Mohammed Tahiri
14 Décembre 2017•Mise à jour: 15 Décembre 2017
AA/Rabat / Mohammed Tahiri
Les présidents des parlements arabes réunis jeudi en session extraordinaire à Rabat ont annoncé retiré le parrainage du processus de paix aux Etats-Unis, en réaction à la décision de Washington de reconnaître Jérusalem comme capitale d'Israël.
L'annonce a été faite dans la déclaration finale de la session extraordinaire du sommet des présidents des parlements arabes qui s'est tenue jeudi à Rabat, la capitale du Maroc, pour discuter de la décision américaine.
La déclaration lue par le secrétaire général de l'Union parlementaire arabe, Fayez Al Shawabkeh, lors de la clôture de la session, a indiqué que les présidents des parlements arabes et leurs représentants, "rejettent totalement la décision du président américain".
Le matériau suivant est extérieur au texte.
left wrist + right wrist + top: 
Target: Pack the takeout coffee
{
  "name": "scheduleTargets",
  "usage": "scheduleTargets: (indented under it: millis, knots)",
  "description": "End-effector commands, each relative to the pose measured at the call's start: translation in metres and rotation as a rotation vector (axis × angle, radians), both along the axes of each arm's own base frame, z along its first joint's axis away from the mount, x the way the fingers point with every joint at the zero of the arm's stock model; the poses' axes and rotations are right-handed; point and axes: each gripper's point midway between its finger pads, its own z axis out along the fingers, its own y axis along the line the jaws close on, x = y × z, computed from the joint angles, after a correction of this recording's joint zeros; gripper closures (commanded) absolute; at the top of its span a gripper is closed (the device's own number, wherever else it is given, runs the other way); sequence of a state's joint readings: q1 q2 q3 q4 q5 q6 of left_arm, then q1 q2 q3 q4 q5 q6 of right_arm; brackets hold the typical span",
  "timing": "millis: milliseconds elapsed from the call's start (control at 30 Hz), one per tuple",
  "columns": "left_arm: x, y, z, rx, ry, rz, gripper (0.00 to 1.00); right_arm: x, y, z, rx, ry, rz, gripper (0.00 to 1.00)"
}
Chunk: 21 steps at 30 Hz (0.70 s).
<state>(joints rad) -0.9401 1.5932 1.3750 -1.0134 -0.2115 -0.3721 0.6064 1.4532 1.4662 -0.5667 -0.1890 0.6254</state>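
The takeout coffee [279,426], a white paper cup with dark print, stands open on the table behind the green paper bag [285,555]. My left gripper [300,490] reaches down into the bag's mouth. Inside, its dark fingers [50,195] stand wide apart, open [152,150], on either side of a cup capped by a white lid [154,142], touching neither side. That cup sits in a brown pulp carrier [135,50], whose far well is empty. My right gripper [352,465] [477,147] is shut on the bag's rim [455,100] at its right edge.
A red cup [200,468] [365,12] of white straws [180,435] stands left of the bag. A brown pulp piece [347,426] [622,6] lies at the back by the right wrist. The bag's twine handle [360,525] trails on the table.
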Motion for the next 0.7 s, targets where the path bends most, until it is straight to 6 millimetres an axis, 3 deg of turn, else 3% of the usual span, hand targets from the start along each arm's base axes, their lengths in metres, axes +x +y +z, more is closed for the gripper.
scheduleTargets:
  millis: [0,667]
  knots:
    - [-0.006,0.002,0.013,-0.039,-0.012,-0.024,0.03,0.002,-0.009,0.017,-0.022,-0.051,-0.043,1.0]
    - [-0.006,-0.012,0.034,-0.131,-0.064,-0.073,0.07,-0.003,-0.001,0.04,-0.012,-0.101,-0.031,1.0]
La déclaration a souligné le refus ferme des présidents des parlements arabes de toute atteinte au statut juridique, politique et historique de Jérusalem, la ville palestinienne occupée.
La même déclaration a considéré "invalide et illégale, la reconnaissance par les Etats-Unis de Jérusalem occupée comme capitale de l'Etat d'occupation israélien et le transfert de son ambassade à la ville Sainte".
Les présidents des parlements arabes ont pris la décision "d'exclure les États-Unis, en tant que pays-parrain, du processus de paix et ce, pour avoir enfreint la légitimité et le droit internationaux, et choisi d'être partie et non juge tel qu'il se devait".
La déclaration de la session extraordinaire du sommet des présidents des parlements arabes a réitéré que Jérusalem est la capitale de l'État de Palestine et a appelé les gouvernements arabes à activer cette décision.
Les présidents des parlements arabes ont également décidé "de créer une commission parlementaire dont la mission sera d'assurer des visites et les contacts avec l'Union interparlementaire et des groupes géopolitiques et parlements continentaux et régionaux".
Ces visites visent à "sensibiliser à la gravité de la décision américaine et ses conséquences pour la paix au Moyen-Orient et pour le statut de Jérusalem et ses lieux saints islamiques et chrétiens, ainsi que faire œuvre commune pour maintenir le statu quo de Jérusalem reconnu au niveau international".
Les parlementaires ont aussi convenu de déployer les efforts nécessaires à la construction d'un siège pour le Conseil législatif palestinien à Jérusalem.
Ils ont réitéré leur soutien au droit du peuple palestinien à la résistance, à la lutte légitime pour se débarrasser de l'occupation israélienne, et l'obtention de son droit au retour et l'établissement d'un Etat indépendant sur la base des frontières du 4 Juin 1967 et avec Jérusalem comme capitale.